**** SOURCE INFORMATION ****

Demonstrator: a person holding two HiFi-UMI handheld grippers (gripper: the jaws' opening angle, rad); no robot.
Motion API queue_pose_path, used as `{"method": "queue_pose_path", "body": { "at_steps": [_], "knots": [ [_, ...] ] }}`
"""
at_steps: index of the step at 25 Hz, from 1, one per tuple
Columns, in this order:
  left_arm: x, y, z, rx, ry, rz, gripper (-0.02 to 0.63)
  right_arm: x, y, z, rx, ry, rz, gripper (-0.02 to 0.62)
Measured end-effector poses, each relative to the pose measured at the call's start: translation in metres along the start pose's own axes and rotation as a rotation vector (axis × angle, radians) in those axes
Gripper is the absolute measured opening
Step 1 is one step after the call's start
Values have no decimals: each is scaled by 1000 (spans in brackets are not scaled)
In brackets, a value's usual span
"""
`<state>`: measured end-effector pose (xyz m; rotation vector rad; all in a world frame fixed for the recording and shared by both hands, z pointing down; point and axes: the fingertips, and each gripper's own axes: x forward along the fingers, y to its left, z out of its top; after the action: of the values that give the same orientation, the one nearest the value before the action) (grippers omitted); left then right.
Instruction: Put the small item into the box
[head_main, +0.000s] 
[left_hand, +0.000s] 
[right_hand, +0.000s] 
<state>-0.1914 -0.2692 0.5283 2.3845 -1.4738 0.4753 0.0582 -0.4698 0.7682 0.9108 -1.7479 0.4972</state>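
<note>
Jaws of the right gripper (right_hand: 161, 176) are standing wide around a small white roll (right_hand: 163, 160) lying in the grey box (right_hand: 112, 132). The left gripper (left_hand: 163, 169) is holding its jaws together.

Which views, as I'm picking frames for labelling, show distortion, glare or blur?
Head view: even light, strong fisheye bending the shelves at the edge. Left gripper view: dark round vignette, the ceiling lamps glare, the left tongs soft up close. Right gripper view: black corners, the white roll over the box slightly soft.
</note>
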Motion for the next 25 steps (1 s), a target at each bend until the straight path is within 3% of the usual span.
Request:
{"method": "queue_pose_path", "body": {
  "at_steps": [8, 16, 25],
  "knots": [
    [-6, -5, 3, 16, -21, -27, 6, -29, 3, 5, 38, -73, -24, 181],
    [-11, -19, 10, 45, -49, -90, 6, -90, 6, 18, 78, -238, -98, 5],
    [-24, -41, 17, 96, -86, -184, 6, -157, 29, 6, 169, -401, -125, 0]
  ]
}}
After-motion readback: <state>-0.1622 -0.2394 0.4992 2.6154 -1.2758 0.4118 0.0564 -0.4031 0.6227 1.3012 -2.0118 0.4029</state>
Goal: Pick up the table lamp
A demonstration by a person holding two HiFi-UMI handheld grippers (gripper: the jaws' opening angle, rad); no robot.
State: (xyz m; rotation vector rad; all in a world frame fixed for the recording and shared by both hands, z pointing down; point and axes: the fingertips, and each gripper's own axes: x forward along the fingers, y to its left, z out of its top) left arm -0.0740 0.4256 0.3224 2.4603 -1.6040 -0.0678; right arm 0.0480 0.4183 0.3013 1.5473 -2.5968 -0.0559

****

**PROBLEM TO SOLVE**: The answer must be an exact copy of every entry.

**OUTPUT FOR THIS TASK**:
Demonstrator: a person holding two HiFi-UMI handheld grippers (gripper: the jaws' opening angle, rad); no robot.
Motion API queue_pose_path, used as `{"method": "queue_pose_path", "body": { "at_steps": [_], "knots": [ [_, ...] ] }}`
"""
at_steps: index of the step at 25 Hz, from 1, one per tuple
Columns, in this order:
  left_arm: x, y, z, rx, ry, rz, gripper (-0.02 to 0.63)
  right_arm: x, y, z, rx, ry, rz, gripper (-0.02 to 0.62)
Measured end-effector poses, each relative to the pose measured at the call's start: translation in metres along the start pose's own axes and rotation as a rotation vector (axis × angle, radians) in those axes
Gripper is the absolute measured opening
Step 1 is one step after the call's start
Values have no decimals: each is scaled by 1000 (spans in brackets are not scaled)
In brackets, a value's usual span
"""
`<state>`: measured end-effector pose (xyz m; rotation vector rad; all in a world frame fixed for the recording and shared by both hands, z pointing down; point and axes: the fingertips, and each gripper's own axes: x forward along the fingers, y to its left, z out of its top; after the action: of the values that give the same orientation, the one nearest the value before the action) (grippers omitted); left then right.
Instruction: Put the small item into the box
[head_main, +0.000s] 
[left_hand, +0.000s] 
[right_hand, +0.000s] 
<state>-0.1914 -0.2692 0.5283 2.3845 -1.4738 0.4753 0.0582 -0.4698 0.7682 0.9108 -1.7479 0.4972</state>
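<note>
Jaws of the right gripper (right_hand: 161, 176) are standing wide around a small white roll (right_hand: 163, 160) lying in the grey box (right_hand: 112, 132). The left gripper (left_hand: 163, 169) is holding its jaws together.

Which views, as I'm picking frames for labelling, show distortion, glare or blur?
Head view: even light, strong fisheye bending the shelves at the edge. Left gripper view: dark round vignette, the ceiling lamps glare, the left tongs soft up close. Right gripper view: black corners, the white roll over the box slightly soft.
</note>
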Motion for the next 25 steps (1 s), a target at each bend until the straight path is within 3% of the usual span.
Request:
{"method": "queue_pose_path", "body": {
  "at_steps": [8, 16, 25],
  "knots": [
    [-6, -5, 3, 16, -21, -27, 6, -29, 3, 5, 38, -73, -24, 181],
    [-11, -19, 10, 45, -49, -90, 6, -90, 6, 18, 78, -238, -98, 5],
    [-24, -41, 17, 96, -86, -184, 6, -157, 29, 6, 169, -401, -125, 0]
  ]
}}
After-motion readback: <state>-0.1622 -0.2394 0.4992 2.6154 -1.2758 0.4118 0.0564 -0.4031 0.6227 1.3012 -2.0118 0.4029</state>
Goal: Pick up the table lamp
A demonstration by a person holding two HiFi-UMI handheld grippers (gripper: the jaws' opening angle, rad); no robot.
State: (xyz m; rotation vector rad; all in a world frame fixed for the recording and shared by both hands, z pointing down; point and axes: the fingertips, and each gripper's own axes: x forward along the fingers, y to its left, z out of its top) left arm -0.0740 0.4256 0.3224 2.4603 -1.6040 -0.0678; right arm 0.0480 0.4183 0.3013 1.5473 -2.5968 -0.0559

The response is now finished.